The range to reproduce runs from the line containing "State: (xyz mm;" through the last line of the listing below; give exactly those lines and no others.

Given information:
——
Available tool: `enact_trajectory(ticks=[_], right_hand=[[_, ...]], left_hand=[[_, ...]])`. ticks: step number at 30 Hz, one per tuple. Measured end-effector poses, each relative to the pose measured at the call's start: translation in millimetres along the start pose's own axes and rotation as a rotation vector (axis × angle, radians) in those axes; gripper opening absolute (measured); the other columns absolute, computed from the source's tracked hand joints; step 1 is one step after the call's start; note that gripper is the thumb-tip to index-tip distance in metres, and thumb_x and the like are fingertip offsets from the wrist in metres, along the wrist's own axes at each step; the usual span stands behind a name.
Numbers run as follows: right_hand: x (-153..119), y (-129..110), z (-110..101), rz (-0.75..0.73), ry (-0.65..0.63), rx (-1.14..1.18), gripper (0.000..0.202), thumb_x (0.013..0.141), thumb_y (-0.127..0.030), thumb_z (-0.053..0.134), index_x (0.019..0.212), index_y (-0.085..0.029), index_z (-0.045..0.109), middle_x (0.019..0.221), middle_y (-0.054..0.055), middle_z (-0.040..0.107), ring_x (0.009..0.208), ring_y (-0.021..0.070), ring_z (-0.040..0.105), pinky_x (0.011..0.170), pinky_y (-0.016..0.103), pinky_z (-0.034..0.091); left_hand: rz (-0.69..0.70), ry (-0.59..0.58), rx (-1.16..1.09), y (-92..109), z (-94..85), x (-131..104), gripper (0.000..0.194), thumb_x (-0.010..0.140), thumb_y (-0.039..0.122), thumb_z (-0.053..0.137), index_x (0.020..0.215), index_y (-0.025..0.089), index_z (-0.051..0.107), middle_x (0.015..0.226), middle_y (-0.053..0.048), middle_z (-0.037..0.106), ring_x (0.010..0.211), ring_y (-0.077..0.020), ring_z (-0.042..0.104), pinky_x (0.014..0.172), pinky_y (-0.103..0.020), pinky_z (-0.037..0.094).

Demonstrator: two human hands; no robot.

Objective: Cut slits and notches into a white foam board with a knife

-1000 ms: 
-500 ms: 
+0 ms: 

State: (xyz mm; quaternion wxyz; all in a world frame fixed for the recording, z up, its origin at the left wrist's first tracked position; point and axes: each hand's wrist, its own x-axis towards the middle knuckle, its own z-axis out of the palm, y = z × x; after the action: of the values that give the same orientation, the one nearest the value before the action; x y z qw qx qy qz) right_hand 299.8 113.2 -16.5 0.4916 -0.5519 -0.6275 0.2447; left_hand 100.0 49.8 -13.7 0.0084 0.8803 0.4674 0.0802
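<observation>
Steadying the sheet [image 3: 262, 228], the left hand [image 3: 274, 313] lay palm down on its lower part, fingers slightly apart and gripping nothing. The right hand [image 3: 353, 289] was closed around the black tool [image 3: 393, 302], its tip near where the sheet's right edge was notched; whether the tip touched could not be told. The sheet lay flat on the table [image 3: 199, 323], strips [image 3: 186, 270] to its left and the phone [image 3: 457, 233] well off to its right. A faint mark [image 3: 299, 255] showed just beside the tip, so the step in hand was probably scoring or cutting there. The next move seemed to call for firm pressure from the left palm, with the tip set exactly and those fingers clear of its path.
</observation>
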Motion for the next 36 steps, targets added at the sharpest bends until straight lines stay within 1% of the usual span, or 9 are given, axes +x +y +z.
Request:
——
Solution:
State: (xyz mm; quaternion wxyz; all in a world frame fixed for the recording, z up, its origin at the left wrist's first tracked position; point and axes: each hand's wrist, its own x-axis towards the middle knuckle, its own z-axis out of the palm, y = z × x; after the action: of the values that give the same orientation, the one nearest the value before the action; x y z qw qx qy qz) right_hand 299.8 113.2 -16.5 0.4916 -0.5519 -0.6275 0.2447; left_hand 100.0 49.8 -13.7 0.0084 0.8803 0.4674 0.0802
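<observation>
Steadying the sheet [image 3: 262, 228], the left hand [image 3: 274, 313] lay palm down on its lower part, fingers slightly apart and gripping nothing. The right hand [image 3: 353, 289] was closed around the black tool [image 3: 393, 302], its tip near where the sheet's right edge was notched; whether the tip touched could not be told. The sheet lay flat on the table [image 3: 199, 323], strips [image 3: 186, 270] to its left and the phone [image 3: 457, 233] well off to its right. A faint mark [image 3: 299, 255] showed just beside the tip, so the step in hand was probably scoring or cutting there. The next move seemed to call for firm pressure from the left palm, with the tip set exactly and those fingers clear of its path.
</observation>
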Motion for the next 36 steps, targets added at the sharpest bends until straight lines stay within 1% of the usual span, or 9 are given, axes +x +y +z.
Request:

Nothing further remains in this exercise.